Walz is proposing a series of tax increases:

  • A new fifth income tax bracket for married couples making more than $1 million a year, or single filers making $500,000. Walz's office said this would affect 21,000 taxpayers, or 0.7 percent of the total 
  • A 15 percent increase in the corporate tax rate, taking it from the current 9.8 percent to 11.25 percent 
  • A 1.5 percent tax on capital gains above $500,000, and a 4 percent on gains above $1 million
  • A tax on foreign income repatriated to Minnesota
  • Tax increases on cigarettes and vaping supplies

The tax increases amount to $1.7 billion in revenue over the two-year budget. The first-term Democratic governor is proposing to redirect the money into:

  • A funding increase for K-12 schools of 1 percent in 2021-22 and 2.5 percent in 2022-23
  • Expanded summer school offerings this year
  • A one-time payment to schools that have lost enrollment to private schools during the pandemic
  • Expanding the state's Working Families Tax Credit
  • A one-time $750 payment to 32,000 low-income families in the Minnesota Family Investment Program
  • $150 million to businesses in Minneapolis and St. Paul that were damaged or destroyed in the summer 2020 riots following the killing of George Floyd
  • Expanding the state's lowest-tier income tax bracket. The state's revenue commissioner says this will benefit more than 1 million taxpayers, though the average benefit will be modest: $36

Tuesday's rollout marks the unofficial start of the Legislature's budget fight that will run through the end of the session in May. Lawmakers must approve a budget by the end of June or the government shuts down.

Republicans who control the Senate said they would not support any tax hikes.

"Thank God the Republicans have the majority in the Senate ," Senate Majority Leader Paul Gazelka, R-East Gull Lake, said in a news conference Tuesday afternoon.

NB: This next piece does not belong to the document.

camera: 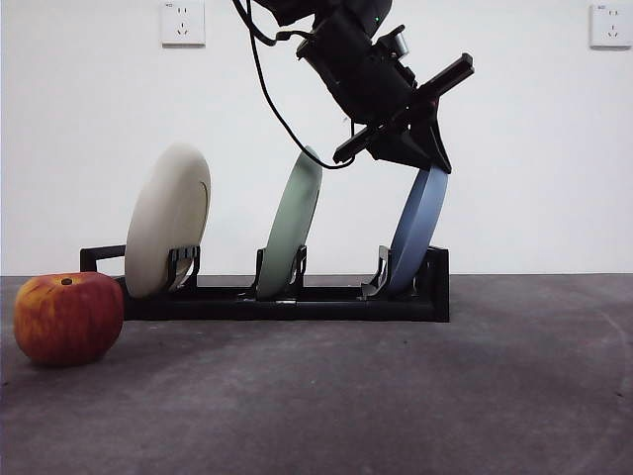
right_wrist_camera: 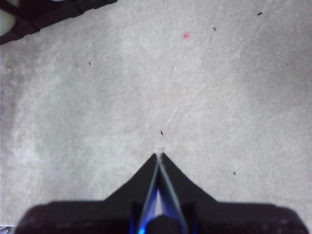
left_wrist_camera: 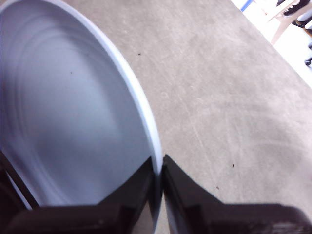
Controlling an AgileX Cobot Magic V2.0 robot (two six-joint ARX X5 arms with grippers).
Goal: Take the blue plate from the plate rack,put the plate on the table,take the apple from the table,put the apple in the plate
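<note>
Front view: The rack (camera: 287, 297) is seen side-on on the table (camera: 396, 396). Three plates are held on edge in it, all tilted toward 1 o'clock: a cream plate (camera: 166, 220) at the 9 o'clock end, a green plate (camera: 290, 226) in the middle slot, and the blue plate (camera: 417, 230) at the 3 o'clock end, its lower edge seated in the last holder. A dark arm is seen entering from 12 o'clock, and the left gripper (camera: 427, 158) is placed on the top rim of the blue plate. The green plate's upper edge is partly covered by the arm's cable. The apple (camera: 67, 318) rests on the table at 9 o'clock, just beside the rack's end bracket.

Left wrist view: The grip, hidden in the front view, is shown here. The left gripper (left_wrist_camera: 160, 168) is closed almost fully, with the rim of the blue plate (left_wrist_camera: 63, 122) pinched between both jaws. Bare table (left_wrist_camera: 224, 97) is seen beyond the plate.

Right wrist view: The right gripper (right_wrist_camera: 159, 157) is shown over bare table (right_wrist_camera: 195, 87), jaws pressed together with nothing held. A corner of the rack (right_wrist_camera: 48, 14) is visible at the frame edge, well apart from the gripper.
</note>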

Republicans blasted Walz for failing to find more than $150 million in budget cuts, which amounts to 0.3 percent of the overall budget, while increasing spending by $1.3 billion. Senate Republicans are instead proposing a 5 percent, across-the-board

And they scoffed at his proposal to expand the state's lowest-tier income tax bracket and the average benefit of $36.

"That equates to $3 a month. And that’s the perfect example of why his budget is not real. It’s not serious," House GOP Leader Kurt Daudt, R-Crown, said. "That’s a talking point. That’s not a tax cut. I don’t think you can get a cup of coffee at Caribou Coffee for $3."